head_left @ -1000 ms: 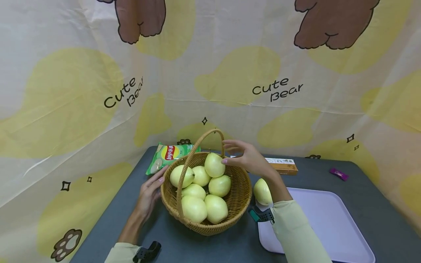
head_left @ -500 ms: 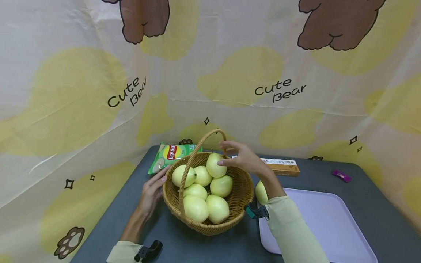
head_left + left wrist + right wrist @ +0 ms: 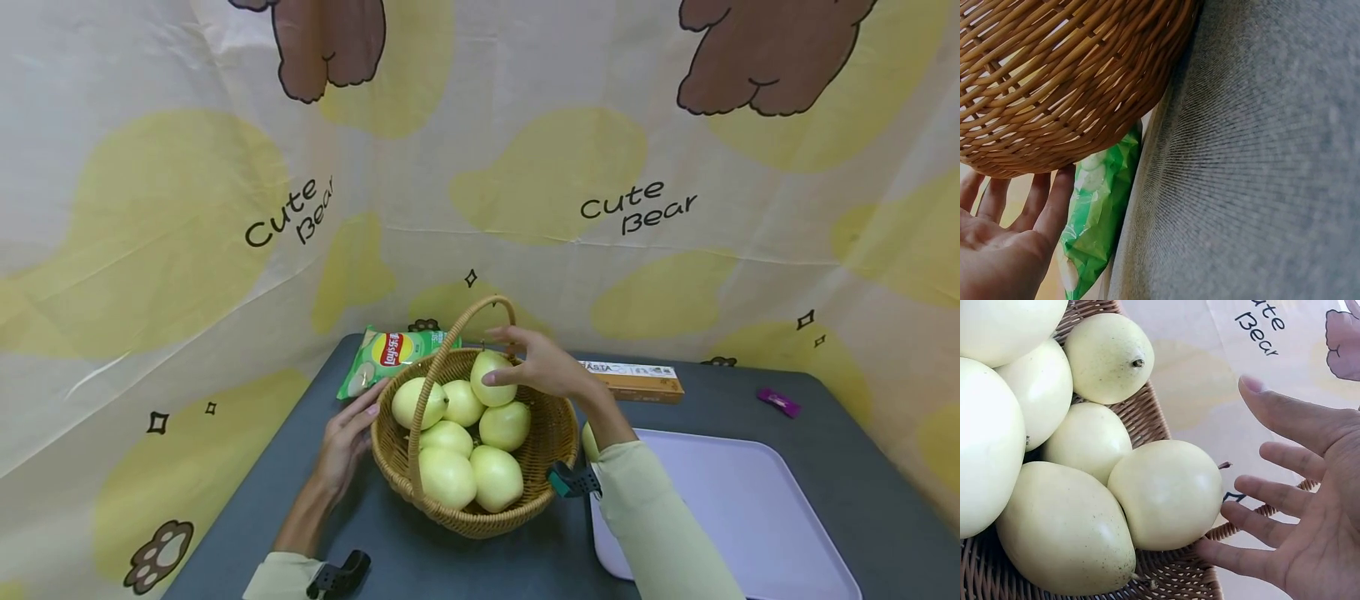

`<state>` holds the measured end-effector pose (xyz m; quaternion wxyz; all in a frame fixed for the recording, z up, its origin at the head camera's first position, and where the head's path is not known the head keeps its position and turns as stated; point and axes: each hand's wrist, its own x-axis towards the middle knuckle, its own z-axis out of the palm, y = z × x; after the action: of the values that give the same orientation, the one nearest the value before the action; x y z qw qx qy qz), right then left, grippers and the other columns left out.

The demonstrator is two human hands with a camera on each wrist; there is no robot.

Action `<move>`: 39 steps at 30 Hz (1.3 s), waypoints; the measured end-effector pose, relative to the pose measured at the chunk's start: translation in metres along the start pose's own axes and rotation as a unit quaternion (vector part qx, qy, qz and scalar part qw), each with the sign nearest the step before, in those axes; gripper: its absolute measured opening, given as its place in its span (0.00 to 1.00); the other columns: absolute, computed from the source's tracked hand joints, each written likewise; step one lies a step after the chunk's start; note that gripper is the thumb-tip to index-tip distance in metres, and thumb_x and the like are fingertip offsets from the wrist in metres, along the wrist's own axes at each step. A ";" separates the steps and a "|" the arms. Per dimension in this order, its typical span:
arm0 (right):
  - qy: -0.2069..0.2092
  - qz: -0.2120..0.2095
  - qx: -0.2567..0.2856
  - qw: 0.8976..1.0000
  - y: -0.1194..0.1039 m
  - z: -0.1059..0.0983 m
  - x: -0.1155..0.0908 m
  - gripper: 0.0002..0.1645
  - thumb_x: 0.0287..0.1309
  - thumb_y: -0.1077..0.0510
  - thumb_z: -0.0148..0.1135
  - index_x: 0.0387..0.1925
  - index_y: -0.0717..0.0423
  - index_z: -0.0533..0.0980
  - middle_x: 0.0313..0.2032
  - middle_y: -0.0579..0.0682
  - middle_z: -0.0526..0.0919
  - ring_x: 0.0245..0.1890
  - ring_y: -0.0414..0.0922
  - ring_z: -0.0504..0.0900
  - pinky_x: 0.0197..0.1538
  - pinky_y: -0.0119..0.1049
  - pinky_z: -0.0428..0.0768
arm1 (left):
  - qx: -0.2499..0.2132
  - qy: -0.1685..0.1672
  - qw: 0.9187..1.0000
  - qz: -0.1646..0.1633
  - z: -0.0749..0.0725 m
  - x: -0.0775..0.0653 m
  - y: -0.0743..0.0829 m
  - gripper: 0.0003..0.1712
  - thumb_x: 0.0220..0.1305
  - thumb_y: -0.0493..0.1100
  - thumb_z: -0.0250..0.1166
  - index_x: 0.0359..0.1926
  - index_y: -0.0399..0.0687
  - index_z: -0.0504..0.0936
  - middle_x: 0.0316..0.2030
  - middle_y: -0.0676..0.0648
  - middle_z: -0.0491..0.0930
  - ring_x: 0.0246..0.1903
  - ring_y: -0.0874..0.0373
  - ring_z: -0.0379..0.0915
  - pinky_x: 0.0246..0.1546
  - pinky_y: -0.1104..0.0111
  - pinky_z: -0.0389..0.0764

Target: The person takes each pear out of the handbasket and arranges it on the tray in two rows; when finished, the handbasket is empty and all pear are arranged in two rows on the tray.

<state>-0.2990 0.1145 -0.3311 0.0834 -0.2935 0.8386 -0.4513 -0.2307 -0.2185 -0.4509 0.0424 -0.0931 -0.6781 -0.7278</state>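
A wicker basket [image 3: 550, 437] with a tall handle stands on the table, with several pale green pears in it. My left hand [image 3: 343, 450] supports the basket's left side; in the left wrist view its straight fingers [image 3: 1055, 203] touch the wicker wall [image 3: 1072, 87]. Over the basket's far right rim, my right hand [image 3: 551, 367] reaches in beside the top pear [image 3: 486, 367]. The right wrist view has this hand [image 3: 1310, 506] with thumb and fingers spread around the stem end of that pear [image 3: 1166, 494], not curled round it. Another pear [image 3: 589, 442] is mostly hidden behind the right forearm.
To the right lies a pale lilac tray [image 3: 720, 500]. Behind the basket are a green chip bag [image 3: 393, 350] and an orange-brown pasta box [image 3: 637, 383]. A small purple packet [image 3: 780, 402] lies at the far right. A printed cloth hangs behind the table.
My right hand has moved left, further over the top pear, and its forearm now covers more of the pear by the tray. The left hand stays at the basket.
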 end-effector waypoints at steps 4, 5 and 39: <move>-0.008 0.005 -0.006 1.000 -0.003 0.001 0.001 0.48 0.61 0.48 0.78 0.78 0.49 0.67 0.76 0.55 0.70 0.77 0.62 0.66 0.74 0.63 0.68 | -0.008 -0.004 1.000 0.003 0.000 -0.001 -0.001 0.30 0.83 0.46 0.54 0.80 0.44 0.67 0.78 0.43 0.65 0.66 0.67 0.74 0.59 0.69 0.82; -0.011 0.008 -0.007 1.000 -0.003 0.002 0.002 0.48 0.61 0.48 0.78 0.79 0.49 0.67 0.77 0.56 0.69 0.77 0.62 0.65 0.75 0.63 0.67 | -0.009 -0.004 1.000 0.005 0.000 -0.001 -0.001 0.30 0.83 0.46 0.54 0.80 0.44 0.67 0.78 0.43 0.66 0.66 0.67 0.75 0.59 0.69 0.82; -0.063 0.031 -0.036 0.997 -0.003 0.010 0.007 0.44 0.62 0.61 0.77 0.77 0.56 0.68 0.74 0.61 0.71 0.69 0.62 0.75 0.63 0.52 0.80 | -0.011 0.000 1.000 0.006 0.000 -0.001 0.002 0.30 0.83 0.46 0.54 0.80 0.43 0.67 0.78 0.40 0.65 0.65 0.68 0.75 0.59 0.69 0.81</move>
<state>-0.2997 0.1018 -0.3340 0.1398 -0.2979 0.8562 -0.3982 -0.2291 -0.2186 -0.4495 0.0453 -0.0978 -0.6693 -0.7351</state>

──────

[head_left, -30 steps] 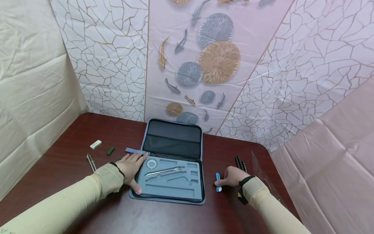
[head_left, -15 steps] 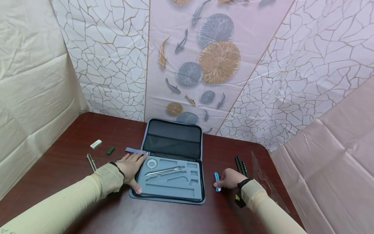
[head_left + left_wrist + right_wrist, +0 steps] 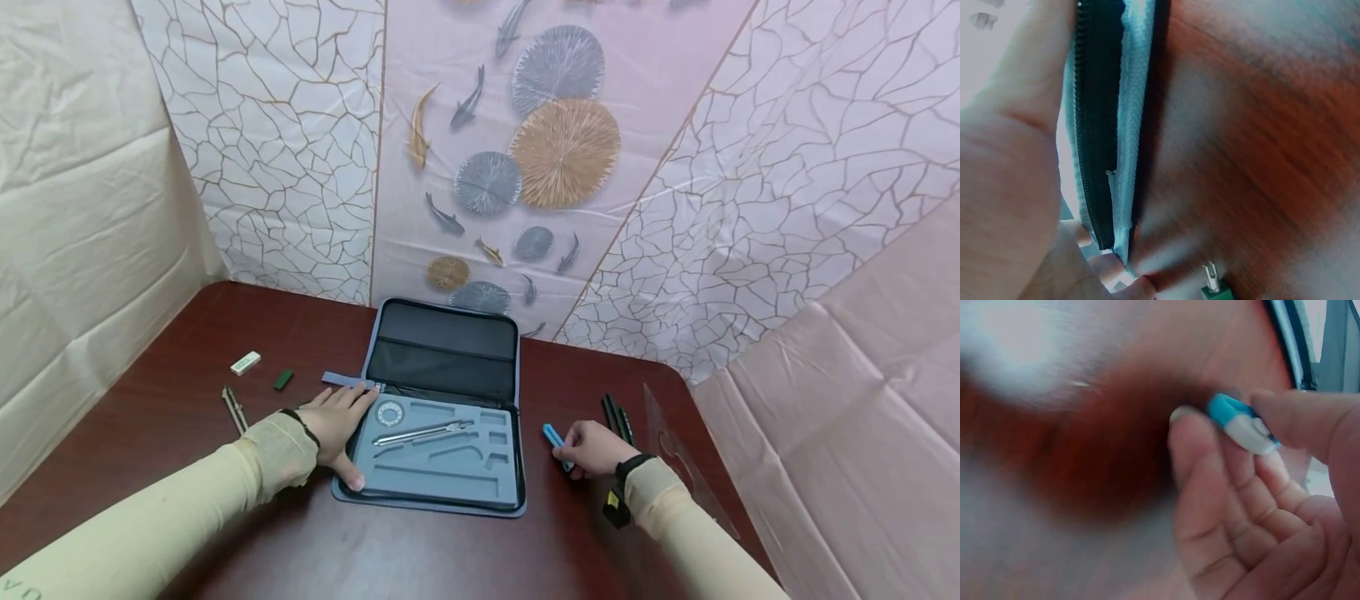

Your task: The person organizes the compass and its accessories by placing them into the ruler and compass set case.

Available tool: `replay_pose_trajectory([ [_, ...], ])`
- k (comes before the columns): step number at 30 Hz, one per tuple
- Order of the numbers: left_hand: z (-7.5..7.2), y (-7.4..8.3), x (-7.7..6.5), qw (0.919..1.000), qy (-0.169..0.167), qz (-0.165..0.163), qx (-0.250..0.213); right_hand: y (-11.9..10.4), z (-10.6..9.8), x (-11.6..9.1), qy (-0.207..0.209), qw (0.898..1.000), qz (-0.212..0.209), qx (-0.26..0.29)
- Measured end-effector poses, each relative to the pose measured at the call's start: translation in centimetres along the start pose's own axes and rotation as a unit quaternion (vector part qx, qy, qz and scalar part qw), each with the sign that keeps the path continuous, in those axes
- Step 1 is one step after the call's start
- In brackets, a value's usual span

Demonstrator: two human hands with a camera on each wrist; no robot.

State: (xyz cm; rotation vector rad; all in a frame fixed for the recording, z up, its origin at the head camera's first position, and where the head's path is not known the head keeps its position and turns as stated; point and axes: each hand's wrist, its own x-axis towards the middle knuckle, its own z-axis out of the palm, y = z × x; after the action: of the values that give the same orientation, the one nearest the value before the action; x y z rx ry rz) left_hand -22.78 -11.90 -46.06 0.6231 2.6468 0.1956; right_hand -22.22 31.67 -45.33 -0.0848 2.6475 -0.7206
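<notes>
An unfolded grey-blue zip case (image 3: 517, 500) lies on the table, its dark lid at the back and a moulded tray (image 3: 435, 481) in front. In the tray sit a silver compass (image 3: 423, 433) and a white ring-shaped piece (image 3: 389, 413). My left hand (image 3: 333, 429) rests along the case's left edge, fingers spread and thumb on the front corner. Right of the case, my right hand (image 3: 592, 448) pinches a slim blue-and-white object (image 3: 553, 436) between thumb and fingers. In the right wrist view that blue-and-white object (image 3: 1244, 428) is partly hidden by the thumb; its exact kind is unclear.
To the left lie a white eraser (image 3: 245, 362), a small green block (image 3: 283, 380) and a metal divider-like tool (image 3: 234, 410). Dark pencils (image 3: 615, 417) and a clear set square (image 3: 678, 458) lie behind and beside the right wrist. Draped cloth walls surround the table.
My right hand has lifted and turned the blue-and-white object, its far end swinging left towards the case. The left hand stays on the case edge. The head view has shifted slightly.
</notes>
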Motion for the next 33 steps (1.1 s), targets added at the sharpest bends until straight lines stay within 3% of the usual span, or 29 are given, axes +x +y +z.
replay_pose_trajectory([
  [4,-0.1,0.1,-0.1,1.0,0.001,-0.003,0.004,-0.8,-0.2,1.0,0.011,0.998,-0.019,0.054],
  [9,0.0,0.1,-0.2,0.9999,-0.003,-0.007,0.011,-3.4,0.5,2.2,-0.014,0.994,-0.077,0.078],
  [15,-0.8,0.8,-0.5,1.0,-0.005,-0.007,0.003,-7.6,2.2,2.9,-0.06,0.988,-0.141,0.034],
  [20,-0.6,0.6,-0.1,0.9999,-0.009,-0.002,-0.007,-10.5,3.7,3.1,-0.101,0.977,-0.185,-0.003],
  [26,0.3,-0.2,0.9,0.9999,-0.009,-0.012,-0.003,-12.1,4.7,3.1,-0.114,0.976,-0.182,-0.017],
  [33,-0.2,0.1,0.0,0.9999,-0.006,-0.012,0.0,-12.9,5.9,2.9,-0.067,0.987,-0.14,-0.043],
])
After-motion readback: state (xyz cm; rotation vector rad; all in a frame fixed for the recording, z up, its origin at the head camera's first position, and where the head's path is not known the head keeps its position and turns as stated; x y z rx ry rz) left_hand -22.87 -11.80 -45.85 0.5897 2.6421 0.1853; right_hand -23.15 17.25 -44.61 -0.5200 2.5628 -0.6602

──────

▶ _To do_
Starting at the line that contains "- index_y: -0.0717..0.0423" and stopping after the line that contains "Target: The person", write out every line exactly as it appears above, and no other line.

▶ _Answer for the task_
  - index_y: -0.0717..0.0423
  - index_z: -0.0533..0.0980
  - middle_x: 0.0313..0.2032
  - middle_y: -0.0579..0.0682
  - middle_z: -0.0526..0.0919
  - ring_x: 0.0245..0.1890
  - ring_y: -0.0414..0.0922
  - ring_z: -0.0504..0.0900
  - pinky_x: 0.0197..0.1538
  - pinky_y: -0.0119..0.1049
  - pinky_z: -0.0428..0.0768
arm1 (left):
  - qx: -0.2499..0.2132
  - qy: -0.1685..0.1672
  - qw: 0.9187..1.0000
  - qz: -0.1646..0.1633
  - z: -0.0749..0.0725 m
  - x: -0.0775..0.0653 m
  - y: -0.0743..0.0829 m
  - gripper: 0.0003..0.1712
  - thumb_x: 0.0220..0.1305
  - thumb_y: -0.0493..0.1100
  - thumb_z: -0.0250..0.1166
  - index_x: 0.0359..0.1926
  - index_y: -0.0399..0.0687
  - index_z: -0.0504..0.0936
  - middle_x: 0.0316..0.2030
  - middle_y: -0.0676..0.0648
  - middle_z: -0.0491..0.0930
  - ring_x: 0.0246..0.1903
  - ring_y: -0.0874..0.0373
  - ring_z: -0.0379..0.0915
  - pinky_x: 0.0246..0.1546
  - pinky_y: -0.1104..0.0111
  - pinky_z: -0.0389..0.0764

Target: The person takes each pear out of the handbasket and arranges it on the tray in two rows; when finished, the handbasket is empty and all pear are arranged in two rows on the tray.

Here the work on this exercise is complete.